Global textile solution provider Clariant has been working for the past two years with Cotton Incorporated of America to achieve this breakthrough in advanced resin-based foam finish application that is more resource efficient than current techniques and especially suited to the production of shirt and trouser fabrics, as it also allows for non-iron properties.


Clariant had already achieved good success with its recently developed Premium Eco Care finish for an environmentally friendlier wrinkle-free finish, using its Arkofix® ELF product, and crosslinking it with low curing temperatures. Notwithstanding this, under the company’s Open Innovation program its Textile Business Unit believed that further innovation was possible by applying the chemicals by foam. Cotton Incorporated also believed that it was the way forward to more sustainable finishing.

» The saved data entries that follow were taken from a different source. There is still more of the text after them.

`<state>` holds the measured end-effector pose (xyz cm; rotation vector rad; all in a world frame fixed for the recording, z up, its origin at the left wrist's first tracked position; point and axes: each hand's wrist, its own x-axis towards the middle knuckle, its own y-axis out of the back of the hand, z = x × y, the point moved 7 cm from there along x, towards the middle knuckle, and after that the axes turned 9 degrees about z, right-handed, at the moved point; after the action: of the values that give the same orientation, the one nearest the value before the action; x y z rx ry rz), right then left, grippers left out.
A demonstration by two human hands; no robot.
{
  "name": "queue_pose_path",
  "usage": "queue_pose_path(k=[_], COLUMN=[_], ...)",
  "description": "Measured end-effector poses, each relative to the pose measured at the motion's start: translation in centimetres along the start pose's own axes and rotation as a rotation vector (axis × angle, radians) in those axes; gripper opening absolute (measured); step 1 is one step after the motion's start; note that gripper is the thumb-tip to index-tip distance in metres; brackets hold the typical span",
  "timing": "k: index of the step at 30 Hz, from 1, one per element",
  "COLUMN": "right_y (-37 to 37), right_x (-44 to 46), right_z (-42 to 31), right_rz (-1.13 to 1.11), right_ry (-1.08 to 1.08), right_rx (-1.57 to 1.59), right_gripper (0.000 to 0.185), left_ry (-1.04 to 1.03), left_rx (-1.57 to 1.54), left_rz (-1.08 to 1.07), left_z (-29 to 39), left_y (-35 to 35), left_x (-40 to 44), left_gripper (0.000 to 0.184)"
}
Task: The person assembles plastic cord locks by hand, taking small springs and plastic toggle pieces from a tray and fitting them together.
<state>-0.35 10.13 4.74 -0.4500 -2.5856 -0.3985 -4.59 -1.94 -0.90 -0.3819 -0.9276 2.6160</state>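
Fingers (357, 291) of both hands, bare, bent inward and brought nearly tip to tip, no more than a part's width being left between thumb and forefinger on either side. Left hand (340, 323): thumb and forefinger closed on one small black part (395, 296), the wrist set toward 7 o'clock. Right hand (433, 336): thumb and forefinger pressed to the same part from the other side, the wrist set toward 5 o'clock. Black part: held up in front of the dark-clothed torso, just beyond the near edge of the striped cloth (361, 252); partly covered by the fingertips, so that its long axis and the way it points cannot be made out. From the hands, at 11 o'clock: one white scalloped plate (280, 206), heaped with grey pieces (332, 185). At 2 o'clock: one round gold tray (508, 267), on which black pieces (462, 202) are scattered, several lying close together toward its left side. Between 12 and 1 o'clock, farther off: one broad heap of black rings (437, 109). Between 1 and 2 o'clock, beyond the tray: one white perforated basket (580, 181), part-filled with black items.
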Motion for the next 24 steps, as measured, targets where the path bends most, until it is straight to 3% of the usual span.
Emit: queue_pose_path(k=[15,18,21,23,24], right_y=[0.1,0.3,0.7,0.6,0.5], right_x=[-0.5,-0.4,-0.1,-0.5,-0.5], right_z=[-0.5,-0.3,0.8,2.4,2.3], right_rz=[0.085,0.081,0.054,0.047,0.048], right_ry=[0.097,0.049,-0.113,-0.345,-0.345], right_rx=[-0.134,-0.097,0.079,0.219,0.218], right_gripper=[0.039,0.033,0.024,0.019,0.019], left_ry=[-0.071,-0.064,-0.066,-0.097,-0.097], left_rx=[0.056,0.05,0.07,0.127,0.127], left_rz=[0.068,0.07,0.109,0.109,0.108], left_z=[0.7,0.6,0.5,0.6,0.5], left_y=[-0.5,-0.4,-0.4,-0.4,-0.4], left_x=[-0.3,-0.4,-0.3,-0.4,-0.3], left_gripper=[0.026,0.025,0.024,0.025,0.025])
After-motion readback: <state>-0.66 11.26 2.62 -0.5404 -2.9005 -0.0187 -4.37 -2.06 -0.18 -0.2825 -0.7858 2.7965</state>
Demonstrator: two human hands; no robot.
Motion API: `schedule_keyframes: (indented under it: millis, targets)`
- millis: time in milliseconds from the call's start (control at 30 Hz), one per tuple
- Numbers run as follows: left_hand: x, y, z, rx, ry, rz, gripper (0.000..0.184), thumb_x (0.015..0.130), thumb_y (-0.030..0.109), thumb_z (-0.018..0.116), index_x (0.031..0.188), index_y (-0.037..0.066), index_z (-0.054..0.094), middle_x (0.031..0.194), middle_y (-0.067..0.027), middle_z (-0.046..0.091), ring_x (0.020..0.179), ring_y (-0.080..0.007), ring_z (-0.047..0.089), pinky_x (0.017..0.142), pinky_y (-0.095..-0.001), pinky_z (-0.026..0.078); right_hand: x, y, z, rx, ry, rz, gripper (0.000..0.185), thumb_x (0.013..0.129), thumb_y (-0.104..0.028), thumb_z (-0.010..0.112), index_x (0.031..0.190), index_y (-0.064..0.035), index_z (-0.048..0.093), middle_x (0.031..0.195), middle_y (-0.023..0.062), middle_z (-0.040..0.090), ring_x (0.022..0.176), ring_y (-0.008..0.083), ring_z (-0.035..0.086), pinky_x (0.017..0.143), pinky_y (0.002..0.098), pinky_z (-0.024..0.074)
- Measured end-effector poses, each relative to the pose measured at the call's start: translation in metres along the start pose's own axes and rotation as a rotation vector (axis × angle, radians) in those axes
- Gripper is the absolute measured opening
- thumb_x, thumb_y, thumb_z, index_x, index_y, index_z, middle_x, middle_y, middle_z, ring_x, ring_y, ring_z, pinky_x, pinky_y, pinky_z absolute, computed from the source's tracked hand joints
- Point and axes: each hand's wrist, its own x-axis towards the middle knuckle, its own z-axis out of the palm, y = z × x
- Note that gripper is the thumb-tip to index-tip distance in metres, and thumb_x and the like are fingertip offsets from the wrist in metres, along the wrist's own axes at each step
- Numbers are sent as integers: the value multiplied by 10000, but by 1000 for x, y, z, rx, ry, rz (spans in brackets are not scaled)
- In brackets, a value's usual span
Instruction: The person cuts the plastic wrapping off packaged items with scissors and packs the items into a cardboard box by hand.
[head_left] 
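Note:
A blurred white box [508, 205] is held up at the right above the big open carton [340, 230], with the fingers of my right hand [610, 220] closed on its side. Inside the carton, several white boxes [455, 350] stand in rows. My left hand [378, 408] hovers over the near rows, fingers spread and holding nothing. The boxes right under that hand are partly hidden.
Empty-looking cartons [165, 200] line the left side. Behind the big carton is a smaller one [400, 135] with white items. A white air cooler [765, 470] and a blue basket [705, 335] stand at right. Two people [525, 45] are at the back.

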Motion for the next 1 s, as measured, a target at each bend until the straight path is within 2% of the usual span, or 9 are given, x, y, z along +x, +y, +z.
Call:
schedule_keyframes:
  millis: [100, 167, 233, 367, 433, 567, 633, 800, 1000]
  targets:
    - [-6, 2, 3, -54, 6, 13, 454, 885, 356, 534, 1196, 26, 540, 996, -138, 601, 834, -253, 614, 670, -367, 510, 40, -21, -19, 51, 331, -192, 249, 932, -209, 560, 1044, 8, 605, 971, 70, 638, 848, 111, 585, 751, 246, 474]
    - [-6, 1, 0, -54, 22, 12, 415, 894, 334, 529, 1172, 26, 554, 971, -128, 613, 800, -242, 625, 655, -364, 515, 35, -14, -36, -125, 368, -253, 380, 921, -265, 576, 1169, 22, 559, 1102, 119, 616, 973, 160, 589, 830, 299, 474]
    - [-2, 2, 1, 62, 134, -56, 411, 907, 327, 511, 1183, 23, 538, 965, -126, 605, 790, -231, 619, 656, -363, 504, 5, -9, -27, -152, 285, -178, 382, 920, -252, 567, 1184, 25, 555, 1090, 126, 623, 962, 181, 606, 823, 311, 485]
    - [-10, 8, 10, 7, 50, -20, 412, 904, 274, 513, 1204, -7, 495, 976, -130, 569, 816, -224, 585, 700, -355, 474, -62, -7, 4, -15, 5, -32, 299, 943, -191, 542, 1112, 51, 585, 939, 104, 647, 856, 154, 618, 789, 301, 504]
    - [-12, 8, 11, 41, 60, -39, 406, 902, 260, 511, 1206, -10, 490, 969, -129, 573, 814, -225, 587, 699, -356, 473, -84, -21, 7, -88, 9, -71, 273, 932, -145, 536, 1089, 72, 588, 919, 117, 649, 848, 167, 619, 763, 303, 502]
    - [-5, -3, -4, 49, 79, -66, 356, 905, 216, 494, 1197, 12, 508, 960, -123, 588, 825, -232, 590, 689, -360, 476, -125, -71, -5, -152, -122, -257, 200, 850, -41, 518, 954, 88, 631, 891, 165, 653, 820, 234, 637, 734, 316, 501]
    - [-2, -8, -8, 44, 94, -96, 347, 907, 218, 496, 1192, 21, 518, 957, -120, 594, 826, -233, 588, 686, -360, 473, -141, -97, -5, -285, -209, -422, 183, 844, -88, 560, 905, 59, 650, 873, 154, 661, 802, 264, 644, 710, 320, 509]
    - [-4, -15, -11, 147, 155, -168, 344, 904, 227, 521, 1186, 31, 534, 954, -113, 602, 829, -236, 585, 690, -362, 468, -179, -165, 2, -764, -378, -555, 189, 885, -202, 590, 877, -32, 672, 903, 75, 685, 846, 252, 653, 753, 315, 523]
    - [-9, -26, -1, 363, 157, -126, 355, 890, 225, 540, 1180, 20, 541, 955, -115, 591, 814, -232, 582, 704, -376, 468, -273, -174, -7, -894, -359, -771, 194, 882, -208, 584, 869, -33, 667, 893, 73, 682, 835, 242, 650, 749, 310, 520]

“You could say that Clariant’s Foam Eco Care proves the old adage that two heads are better than one,” says Ken Greeson, Senior Textile Chemist at Cotton Incorporated headquartered in Cary, North Carolina. “This new process has major advantages over conventional pad application and we are sure it will be welcomed right across the industry. We used the same cotton poplin and denim fabrics throughout the trials and used Gaston Systems CFS System application machinery.”


Foam Eco Care, developed under laboratory conditions, has been extensively tested in commercial mills in Italy and the results have been identical. “What we had achieved under ideal lab conditions had to be reproducible within the commercial environment of ordinary textile mills,” says Georg Lang, Head of PG Finishing at Clariant. “Foam application machinery is now generally used within modern textile mills and adapting to Foam Eco Care should not be difficult nor require any serious investment.


Where mills need to introduce foam application equipment, which can be used for purposes other than just durable press finishing, the payback time would be very short.” The economics of the new system are sound.


The cotton poplin used for the trials was a 130 g/m2 fabric and the foam was applied with the Gaston CFS lab unit. Because the foam has less wet uptake, the fabric dried faster using foam and the dwell time was 25% less than using pad application. While tensile and tear strength were equal to pad application, as was the smoothness achieved, the foam application had much superior flex abrasion when compared with pad application. The denim fabric used for testing was 345 g/m2, desized and scoured.